Variedades

O samba que colocou a bossa nova na pista

Quando o mundo parecia olhar apenas para os violões e seus banquinhos, se fartar das harmonias curvilíneas e dos tempos fortes deslocados do ritmo, o Rio de Janeiro paria um cenário que a decantação do tempo entenderia décadas depois. O sambalanço, até então apenas um verbete em enciclopédias musicais, ganha uma publicação mais aprofundada escrita pelo jornalista e crítico musical Tárik de Souza. Sambalanço, A Bossa Que Dança – Um Mosaico, da editora Kuarup, justifica as três informações do título.

Sambalanço pode ser considerada a antítese da bossa nova, trilhando um circuito próprio e paralelo entre o final dos anos 50 e meados dos 60. Enquanto bossa-novistas queriam o brilho dos novos caminhos harmônicos mostrados pelo jazz, os sambalancistas buscavam o suingue. Se os primeiros contemplavam a cidade do sol, dos barquinhos e do mar, os segundos a tiravam para dançar. E sempre à noite. Mosaico vem do formato que Tárik escolheu. Em vez de uma narrativa linear, biográfica, cobrindo o período de forma cronológica, ele abre o livro com uma apresentação de Zuza Homem de Mello e um capítulo de informações em bombardeio, citando a produção musical impressionante sob a égide do sambalanço, e depois enfileira uma série de entrevistas com os personagens mais importantes do gênero. Os depoimentos foram colhidos durante 15 anos, em ritmo esparso.

Muitos foram feitos para um documentário ainda a ser lançado, com o mesmo nome do livro, com estreia prevista para este semestre.

O sambalanço ainda é um dos elos perdidos da música brasileira. Não é citado pelas linhas históricas nem tem retratos de seus heróis na parede. “A bossa nova contava com uns 500 teóricos, as próprias músicas falavam sobre ela. O sambalanço não, ficou solto no espaço”, diz o autor.

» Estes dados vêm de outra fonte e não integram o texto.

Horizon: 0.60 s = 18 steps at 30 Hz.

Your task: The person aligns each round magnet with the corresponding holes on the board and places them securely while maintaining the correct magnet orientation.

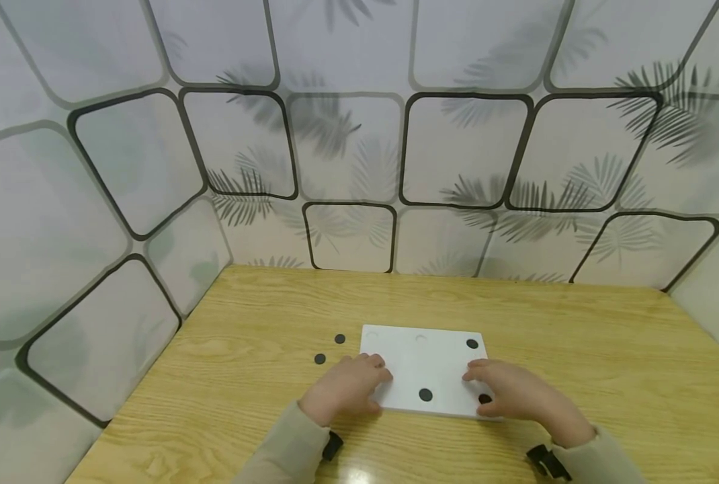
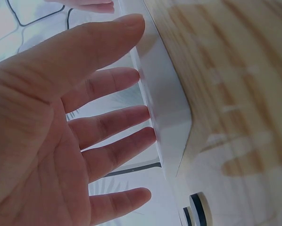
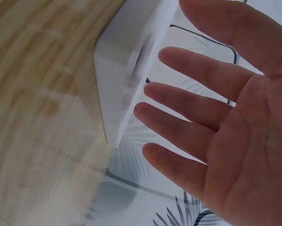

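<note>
A white rectangular board [image 1: 435, 363] lies flat on the wooden table, and black discs sit at its far right corner [image 1: 472, 343], its near middle [image 1: 425, 394] and its near right corner. Two faint round recesses show along its far edge. My left hand [image 1: 350, 386] is over the board's left end, fingers loosely extended, with fingertips [image 2: 143, 113] right at the white surface. Over the right end is my right hand [image 1: 513, 391], its fingers spread and relaxed, partly covering the near right disc [image 1: 484, 398]. Neither hand grips anything.
Two loose black discs, one farther back [image 1: 339, 339] and one nearer [image 1: 320, 359], lie on the table [image 1: 263, 316] left of the board. Patterned wall panels [image 1: 347, 161] enclose the table's back and sides. A dark band [image 1: 332, 446] is at the left wrist.
</note>
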Available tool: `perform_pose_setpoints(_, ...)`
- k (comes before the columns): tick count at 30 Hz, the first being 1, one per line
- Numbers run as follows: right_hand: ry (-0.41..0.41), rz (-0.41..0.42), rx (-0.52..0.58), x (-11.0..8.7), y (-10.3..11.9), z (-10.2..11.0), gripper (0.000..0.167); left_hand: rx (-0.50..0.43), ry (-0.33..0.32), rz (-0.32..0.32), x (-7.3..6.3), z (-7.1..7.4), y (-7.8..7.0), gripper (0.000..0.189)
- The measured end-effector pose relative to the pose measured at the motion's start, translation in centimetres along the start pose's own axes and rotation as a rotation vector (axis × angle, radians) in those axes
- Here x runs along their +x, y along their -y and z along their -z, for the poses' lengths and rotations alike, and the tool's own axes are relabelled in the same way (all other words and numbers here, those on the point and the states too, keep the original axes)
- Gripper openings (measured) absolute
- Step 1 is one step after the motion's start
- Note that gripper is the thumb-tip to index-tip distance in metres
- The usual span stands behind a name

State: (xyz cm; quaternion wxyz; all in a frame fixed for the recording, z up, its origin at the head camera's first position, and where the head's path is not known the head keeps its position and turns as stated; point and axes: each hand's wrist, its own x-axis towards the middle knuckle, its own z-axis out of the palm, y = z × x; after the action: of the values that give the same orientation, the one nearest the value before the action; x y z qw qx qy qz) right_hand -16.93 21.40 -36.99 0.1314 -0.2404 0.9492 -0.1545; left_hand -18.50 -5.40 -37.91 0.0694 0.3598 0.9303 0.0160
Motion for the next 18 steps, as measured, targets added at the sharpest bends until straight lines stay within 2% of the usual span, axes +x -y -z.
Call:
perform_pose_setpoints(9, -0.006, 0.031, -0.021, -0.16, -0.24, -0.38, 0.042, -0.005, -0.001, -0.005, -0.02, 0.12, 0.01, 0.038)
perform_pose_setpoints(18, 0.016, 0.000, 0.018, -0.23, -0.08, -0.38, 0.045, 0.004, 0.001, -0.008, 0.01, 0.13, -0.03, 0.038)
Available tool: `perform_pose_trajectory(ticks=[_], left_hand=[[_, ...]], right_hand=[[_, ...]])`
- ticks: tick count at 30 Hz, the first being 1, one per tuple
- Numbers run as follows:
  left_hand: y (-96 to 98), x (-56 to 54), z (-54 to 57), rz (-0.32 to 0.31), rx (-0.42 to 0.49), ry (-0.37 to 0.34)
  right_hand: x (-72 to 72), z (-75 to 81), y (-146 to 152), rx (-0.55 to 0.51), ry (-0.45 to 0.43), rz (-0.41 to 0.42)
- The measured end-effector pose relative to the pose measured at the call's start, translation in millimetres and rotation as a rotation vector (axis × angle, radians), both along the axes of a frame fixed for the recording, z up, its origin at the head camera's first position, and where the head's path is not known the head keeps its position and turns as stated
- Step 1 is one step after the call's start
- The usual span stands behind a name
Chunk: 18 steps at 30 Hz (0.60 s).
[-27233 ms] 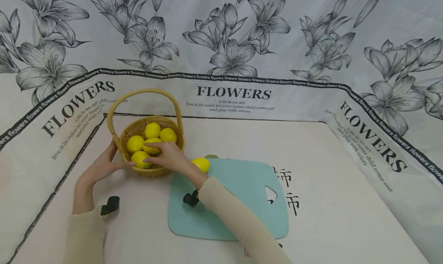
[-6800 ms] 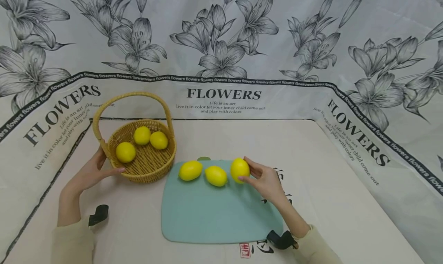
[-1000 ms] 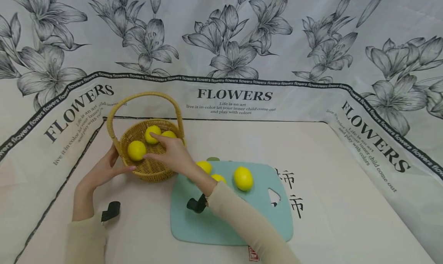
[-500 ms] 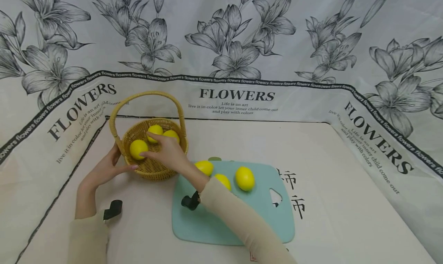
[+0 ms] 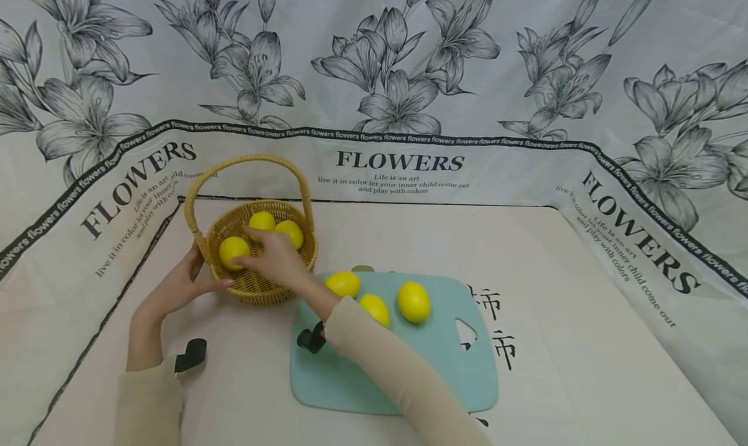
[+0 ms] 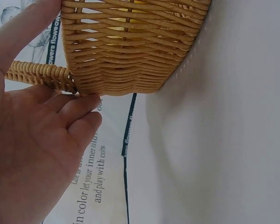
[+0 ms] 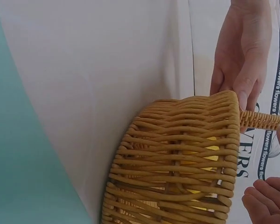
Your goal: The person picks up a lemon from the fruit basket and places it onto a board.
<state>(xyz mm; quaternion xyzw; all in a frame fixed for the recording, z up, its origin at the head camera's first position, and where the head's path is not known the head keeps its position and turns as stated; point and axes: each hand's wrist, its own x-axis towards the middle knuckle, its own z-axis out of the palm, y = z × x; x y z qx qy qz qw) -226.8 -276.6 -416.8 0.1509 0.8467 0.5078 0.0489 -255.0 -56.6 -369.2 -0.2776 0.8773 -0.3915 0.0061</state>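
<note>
the right hand (image 5: 273,254) slants down into the basket (image 5: 263,296), thumb and fingers wide apart — one lemon (image 5: 232,249) beside the thumb, two other lemons (image 5: 261,221) near the fingers. the left hand (image 5: 175,289) grips the basket's side — thumb toward the front.

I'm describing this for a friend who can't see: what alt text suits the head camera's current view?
A person's right hand reaches into a wicker basket where three lemons show, while the left hand holds its side. Three more lemons lie on a pale blue-green cutting board beside it, before a backdrop printed with flowers.
</note>
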Motion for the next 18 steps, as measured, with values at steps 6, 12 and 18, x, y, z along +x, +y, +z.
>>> perform_pose_trajectory(ticks=[6,12,18], left_hand=[[0.2,-0.1,-0.6,-0.003,0.005,0.008],[-0.1,-0.4,-1.4,0.0,0.004,0.006],[-0.9,-1.0,-2.4,0.002,0.006,0.003]], right_hand=[[-3.6,-6.4,-8.5,0.024,0.011,-0.016],[-6.9,-10.9,-15.5,0.044,0.034,-0.03],[-11.6,-17.9,-22.6,0.046,0.041,-0.024]])
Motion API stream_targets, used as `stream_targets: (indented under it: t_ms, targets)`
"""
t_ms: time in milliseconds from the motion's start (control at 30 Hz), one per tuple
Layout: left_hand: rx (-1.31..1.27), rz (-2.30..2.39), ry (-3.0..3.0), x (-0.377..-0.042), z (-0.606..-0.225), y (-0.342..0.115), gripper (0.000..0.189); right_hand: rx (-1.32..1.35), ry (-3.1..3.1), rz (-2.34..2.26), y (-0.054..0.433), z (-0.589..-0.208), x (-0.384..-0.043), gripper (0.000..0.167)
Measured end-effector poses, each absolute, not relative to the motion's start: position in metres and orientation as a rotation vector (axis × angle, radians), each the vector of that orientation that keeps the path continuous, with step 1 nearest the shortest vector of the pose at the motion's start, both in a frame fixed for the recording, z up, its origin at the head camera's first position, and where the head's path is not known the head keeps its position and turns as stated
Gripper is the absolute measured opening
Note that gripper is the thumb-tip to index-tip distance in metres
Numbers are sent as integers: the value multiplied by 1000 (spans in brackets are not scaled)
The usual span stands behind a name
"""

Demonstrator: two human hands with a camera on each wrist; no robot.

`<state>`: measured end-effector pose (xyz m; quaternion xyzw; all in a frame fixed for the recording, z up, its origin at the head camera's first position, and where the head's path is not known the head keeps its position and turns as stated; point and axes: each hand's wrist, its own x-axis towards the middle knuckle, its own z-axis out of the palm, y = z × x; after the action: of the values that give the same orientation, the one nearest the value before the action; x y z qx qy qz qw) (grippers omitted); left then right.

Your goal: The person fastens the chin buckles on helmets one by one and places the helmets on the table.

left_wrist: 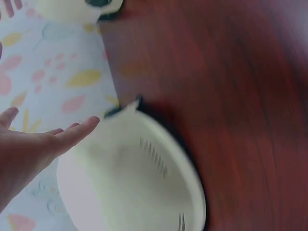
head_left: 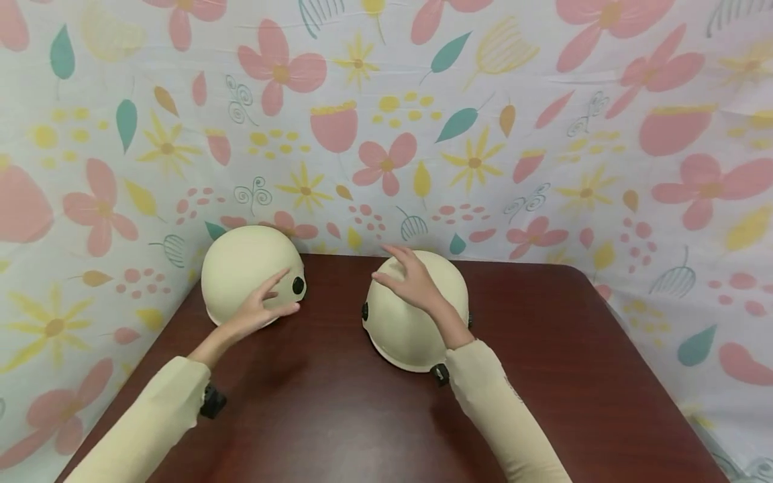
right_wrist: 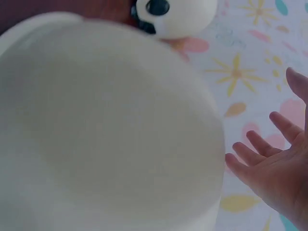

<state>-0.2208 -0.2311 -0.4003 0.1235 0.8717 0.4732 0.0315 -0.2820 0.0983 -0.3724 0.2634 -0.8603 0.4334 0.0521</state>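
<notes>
Two cream helmets with black side knobs sit dome up on a dark brown table. At the back left is the left helmet (head_left: 241, 261); my left hand (head_left: 258, 312) hovers in front of it with fingers spread, overlapping it in the head view. The right helmet (head_left: 410, 335) stands near the middle of the back edge. Over its top my right hand (head_left: 413, 278) is raised, fingers apart and holding nothing. In the right wrist view that helmet's dome (right_wrist: 115, 130) fills much of the picture, and the right hand (right_wrist: 279, 173) shows beside it.
The glossy wooden table (head_left: 338, 416) has a rounded back right corner. A white cloth (head_left: 531, 87) with pink, yellow and teal flowers and leaves hangs behind it and along both sides. A black wrist device (head_left: 213, 401) sits by the left sleeve.
</notes>
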Motion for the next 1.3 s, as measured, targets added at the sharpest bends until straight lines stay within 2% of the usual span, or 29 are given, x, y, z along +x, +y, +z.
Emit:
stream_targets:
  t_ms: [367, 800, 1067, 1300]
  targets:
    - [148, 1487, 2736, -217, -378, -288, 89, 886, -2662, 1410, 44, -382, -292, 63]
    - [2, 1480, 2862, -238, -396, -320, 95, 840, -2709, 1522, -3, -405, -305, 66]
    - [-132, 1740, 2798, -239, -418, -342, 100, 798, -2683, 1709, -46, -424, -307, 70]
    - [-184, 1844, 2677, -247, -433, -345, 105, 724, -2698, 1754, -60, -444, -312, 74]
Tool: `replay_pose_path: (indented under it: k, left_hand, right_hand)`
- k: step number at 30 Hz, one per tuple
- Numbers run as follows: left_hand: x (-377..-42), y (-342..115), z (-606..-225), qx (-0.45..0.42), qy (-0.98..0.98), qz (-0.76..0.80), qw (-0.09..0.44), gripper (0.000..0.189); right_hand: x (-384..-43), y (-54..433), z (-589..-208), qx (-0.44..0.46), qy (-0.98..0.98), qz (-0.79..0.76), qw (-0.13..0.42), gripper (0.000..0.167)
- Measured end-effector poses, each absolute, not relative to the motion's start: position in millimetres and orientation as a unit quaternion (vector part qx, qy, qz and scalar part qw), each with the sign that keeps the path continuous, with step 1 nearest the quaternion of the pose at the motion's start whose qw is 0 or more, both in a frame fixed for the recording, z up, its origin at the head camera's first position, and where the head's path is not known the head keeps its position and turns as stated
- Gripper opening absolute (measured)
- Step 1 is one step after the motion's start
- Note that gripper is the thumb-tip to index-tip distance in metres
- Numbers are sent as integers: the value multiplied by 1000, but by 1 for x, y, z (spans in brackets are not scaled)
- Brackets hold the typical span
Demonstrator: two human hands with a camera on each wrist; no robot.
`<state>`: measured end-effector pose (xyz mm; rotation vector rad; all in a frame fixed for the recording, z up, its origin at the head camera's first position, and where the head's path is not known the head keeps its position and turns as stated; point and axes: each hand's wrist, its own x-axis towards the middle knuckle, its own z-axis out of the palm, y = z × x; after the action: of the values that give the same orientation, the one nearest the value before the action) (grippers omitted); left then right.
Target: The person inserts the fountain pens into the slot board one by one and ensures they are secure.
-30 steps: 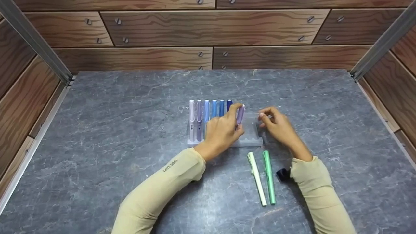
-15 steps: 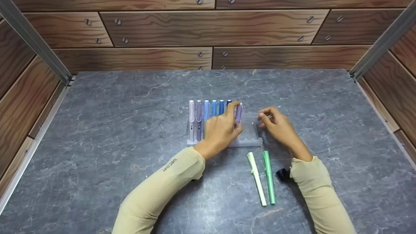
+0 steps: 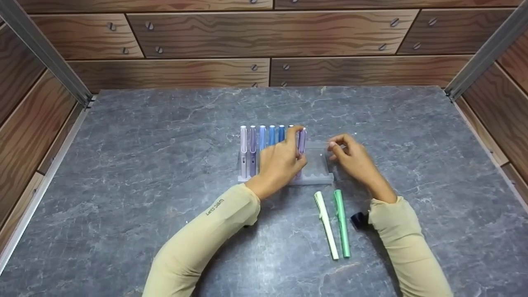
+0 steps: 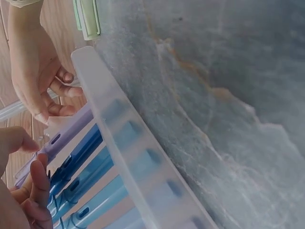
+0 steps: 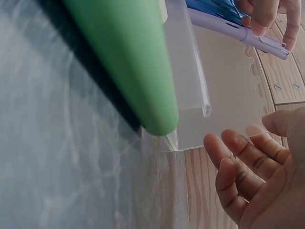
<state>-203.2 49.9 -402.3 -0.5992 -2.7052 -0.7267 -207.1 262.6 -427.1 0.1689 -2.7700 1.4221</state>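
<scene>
My left hand (image 3: 280, 163) holds a light purple pen (image 3: 302, 142) at its cap, index finger at the top and thumb lower down. The pen leans in a clear pen stand (image 3: 315, 180), to the right of a row of purple and blue pens (image 3: 262, 138), partly hidden by the hand. In the left wrist view, this purple pen (image 4: 71, 126) lies beside a dark blue pen (image 4: 83, 150). My right hand (image 3: 352, 159) pinches the stand's right edge between thumb and fingers; the right wrist view shows the clear back sheet (image 5: 228, 90) there.
A pale green pen (image 3: 326, 227) and a green pen (image 3: 342, 225) lie on the grey marbled table (image 3: 165, 144) in front of the stand. A small black object (image 3: 359, 221) sits by the right cuff. Wood-patterned panels (image 3: 272, 35) surround the table.
My left hand has shifted slightly left with the purple pen, which now stands straighter and closer to the dark blue pen. The right hand stays at the stand's edge.
</scene>
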Motion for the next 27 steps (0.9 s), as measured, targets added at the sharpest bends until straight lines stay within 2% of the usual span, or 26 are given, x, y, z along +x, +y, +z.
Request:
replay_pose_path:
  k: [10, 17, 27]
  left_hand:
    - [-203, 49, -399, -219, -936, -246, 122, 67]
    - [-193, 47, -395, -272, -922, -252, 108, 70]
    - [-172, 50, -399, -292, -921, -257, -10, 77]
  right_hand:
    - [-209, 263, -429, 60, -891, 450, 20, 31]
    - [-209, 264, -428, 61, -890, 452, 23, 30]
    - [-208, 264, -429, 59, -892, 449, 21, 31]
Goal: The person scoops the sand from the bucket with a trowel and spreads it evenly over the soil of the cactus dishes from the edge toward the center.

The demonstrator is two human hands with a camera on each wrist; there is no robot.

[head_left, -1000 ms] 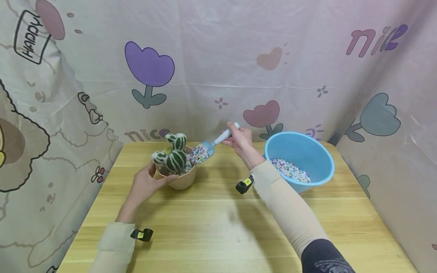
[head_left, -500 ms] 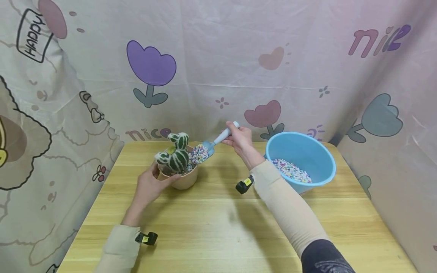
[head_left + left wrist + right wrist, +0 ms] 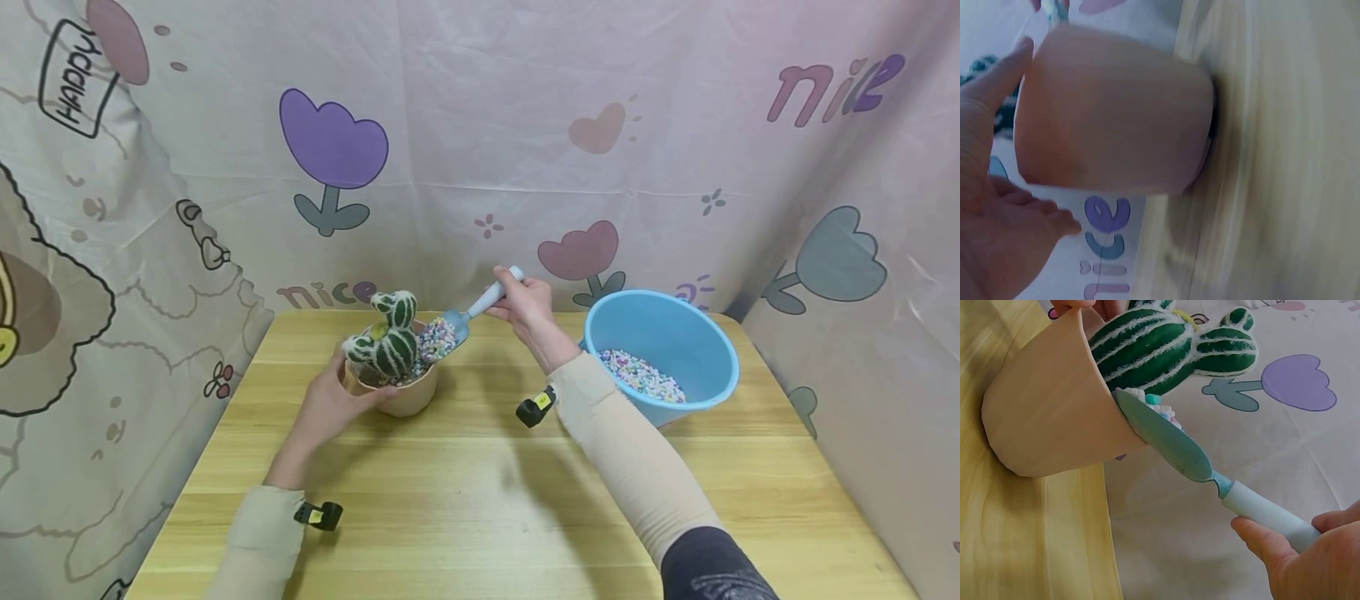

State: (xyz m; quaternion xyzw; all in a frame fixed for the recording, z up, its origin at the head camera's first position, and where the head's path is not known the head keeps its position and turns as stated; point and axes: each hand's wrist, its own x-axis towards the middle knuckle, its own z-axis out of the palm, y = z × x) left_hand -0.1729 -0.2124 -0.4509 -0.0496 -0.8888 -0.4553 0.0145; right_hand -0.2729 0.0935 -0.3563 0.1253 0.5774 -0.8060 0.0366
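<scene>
On the left of the table, a peach flowerpot (image 3: 411, 395) holds a fuzzy green artificial cactus (image 3: 393, 352) with white stripes. My left hand (image 3: 330, 405) holds the pot's near left rim, thumb toward the front; the left wrist view shows the thumb (image 3: 1004, 75) against the rim. My right hand (image 3: 528, 310) grips the pale handle of a small blue trowel (image 3: 1169, 442). Its blade, heaped with pastel pebbles (image 3: 437, 338), tips down onto the pot's right rim beside the cactus. Some pebbles lie inside the pot, partly hidden by the cactus.
A light blue basin (image 3: 693, 346) stands at the back right behind my right forearm, with more pastel pebbles (image 3: 641, 377) in its bottom. A printed cloth (image 3: 465, 125) hangs behind the wooden table (image 3: 465, 517).
My left hand and the pot have shifted slightly to the right, toward the trowel. The right hand and the loaded trowel have hardly moved.
</scene>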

Orlandivo é o primeiro entrevistado. O homem que criou o “samba de chave” com a percussão que fazia com um molho de – não por acaso – sete chaves (a exemplo da caixa de fósforos nas mãos habilidosas de Ciro Monteiro e, depois, Elton Medeiros) conta sobre seu estouro com Bolinha de Sabão e Samba Toff e do dia em que Jorge Ben o procurou para que ele gravasse Mas Que Nada e Por Causa de Você Menina. É história que não acaba.

Tárik segue em entrevista com Durval Ferreira, morto em 2007, o violonista e guitarrista que teve um pé na bossa nova, como o quarto elemento do Tamba Trio, e outro no sambalanço, como integrante do conjunto de Ed Lincoln. Lincoln, esse cearense que começou como baixista do trio do pianista Luiz Eça, se transformaria depois, com seu órgão, no rei dos bailes. Se o sambalanço tivesse de eleger seu João Gilberto, ele seria Ed Lincoln.

As conversas seguem com o pianista João Roberto Kelly, o orquestrador de acento funky Eumir Deodato, o erudito de muitas faces Waltel Branco (que viveu nos EUA como integrante do trio do baterista Chico Hamilton, trabalhando com Nat King Cole e casado com a irmã da cantora Peggy Lee), a ambidestra dos estilos Elza Soares, o músico e compositor Celso Murilo. Há ainda Silvio Cesar, Dóris Monteiro, Jadir de Castro, Lafayette, João Donato, Amanda Bravo, Clara Moreno e Marco Mattoli, do moderno Clube do Balanço.

Tárik lança, ao mesmo tempo, outros dois livros, MPBambas – Volumes 1 e 2, com um total de 28 entrevistas de fôlego, incluindo conversas com Getúlio Cortes, Luiz Vieira, Cauby Peixoto, Johnny Alf (uma provável última entrevista com o artista) e Chico Anysio. Chico traz uma reveladora entrevista, apenas abordando sua face de compositor. “Foi ele a primeira pessoa a usar em música o termo bossa nova, na música Cinema Bossa Nova, de 1955”, diz Tárik.

SAMBALANÇO, A BOSSA QUE DANÇA – UM MOSAICO
Autor: Tárik de Souza
Editora: Kuarup
(271 págs., R$ 35,90)

As informações são do jornal O Estado de S. Paulo.